2. Matt Joeckel departing from Texas A&M. Joeckel has already graduated and will be immediately eligible at an FBS program. Aggies down to sophomore Kenny Hill and freshman Kyle Allen.

3. With Dorial Green-Beckham’s dismissal, Missouri has lost three receivers 6-4 or taller.  They’re being replaced by receivers all 6-3 or shorter.

4. Florida coach Will Muschamp likes his wide receiving talent: “I think we’re as deep as we’ve been at wide receiver…”

5. Georgia’s focus this summer – getting players leaner. “This league is a lot of no-huddle. We can’t be 330 pounds out there.”

6. Defensive coordinator Jeremy Pruitt wants leadership from his upperclassmen: “We need more out of them,”

7. LSU’s opener in Houston against Wisconsin will kick off in prime time.

8. LSU quarterback Brandon Harris will spend the month of May with former LSU quarterback Craig Nall and quarterback guru George Whitfield.

9. Auburn defensive coordinator Ellis Johnson on injuries this spring: “We had probably about a dozen guys that either missed all of spring practice or a great portion of spring practice…”

10. The left tackle battle at Alabama is a two-man race between third-year sophomore Brandon Greene and freshman Cam Robinson.

11. Kevin Scarbinsky defines the Bowden Triangle: “It’s the place where the best high school and junior college prospects come to play and the rest of the Football Bowl Subdivision’s dreams of a national championship go to die.”

12. Many thought Mississippi State coach Dan Mullen was on the hot seat last season but A.D. Scott Stricklin says that wasn’t the case.“What people on the outside seemed to perceive wasn’t really the case.”

SEC/NFL

13. Former South Carolina players Kelcy Quarles and Victor Hampton are expected to be drafted next month.  They’re also reportedly wanted for questioning for their roles in a New York City nightclub fight.

14. Johnny Manziel will work out for the Cleveland Browns this weekend.
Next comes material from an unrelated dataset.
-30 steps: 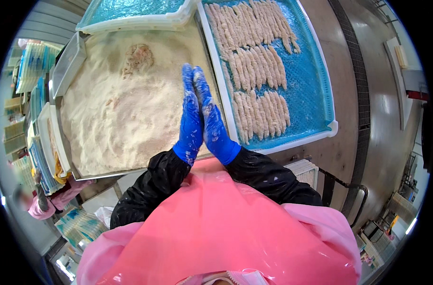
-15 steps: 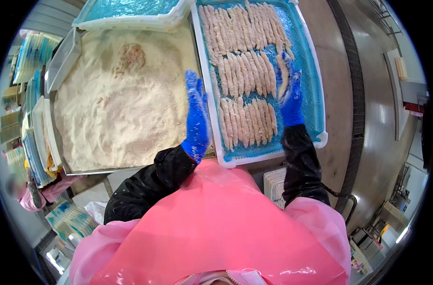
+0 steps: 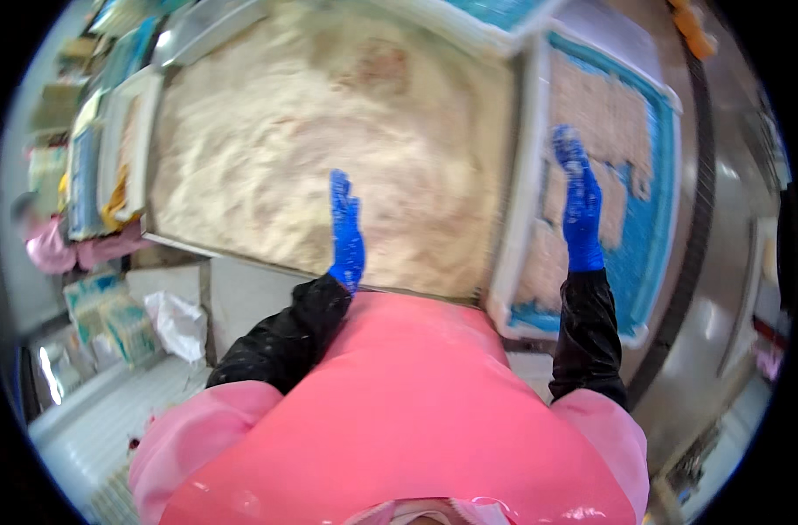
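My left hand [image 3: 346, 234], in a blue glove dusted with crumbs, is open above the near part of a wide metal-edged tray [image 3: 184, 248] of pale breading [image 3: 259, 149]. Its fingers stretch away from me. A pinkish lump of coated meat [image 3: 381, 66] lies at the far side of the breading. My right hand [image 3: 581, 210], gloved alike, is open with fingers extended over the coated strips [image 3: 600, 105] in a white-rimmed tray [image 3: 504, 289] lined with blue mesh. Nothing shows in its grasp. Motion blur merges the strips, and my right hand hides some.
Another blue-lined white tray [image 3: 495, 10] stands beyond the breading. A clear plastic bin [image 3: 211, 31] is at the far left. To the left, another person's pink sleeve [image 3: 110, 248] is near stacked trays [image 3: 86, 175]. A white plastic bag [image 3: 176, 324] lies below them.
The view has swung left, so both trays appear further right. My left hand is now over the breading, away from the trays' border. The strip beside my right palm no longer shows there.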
15. Missouri’s Max Copeland was a guard in college – wants to be a fullback in the NFL. Lost 50 pounds.  ”I would work until I puked and then keep working.”

16. 23 NFL teams at Georgia’s pro day.

Cuonzo Martin and Tennessee

17. David Climer on Cuonzo Martin’s departure from Tennessee: “While Martin was never fully embraced at UT, he never fully embraced UT, either.”

18. Tennessee A.D. Dave Hart: “There were a lot of distractions, you know what they were, you reported on them.”

19. “Hart and the rest of the UT administration should never again treat a coach the way they allowed Martin to be treated.” 

20. MrSEC: Martin was never embraced in Knoxville for one reason — he wasn’t Pearl.  

21. Martin on his new job at Cal:  ”It’s a place I could spend the rest of my life.”

SEC Basketball

22. Slate: Bill O’Reilly’s Racially Coded Interview With Kentucky Coach John Calipari

23. Rupp Arena renovation plans up in the air after legislature fails to vote on $80 million in proposed state aid.

24. ESPN’s Fran Fraschilla on Missouri’s Jabari Brown – projected as a second-round pick: “I think he’s going to play in the NBA someday, but there’s a difference between playing in the NBA and becoming a true NBA player — a guy who stays in the league for 10 or 12 years.”

Extras

25. Unlimited meals and snacks on the way for college athletes.

26. The New York Times on the Jameis Winston case – “there was virtually no investigation at all, either by the police or by the university.”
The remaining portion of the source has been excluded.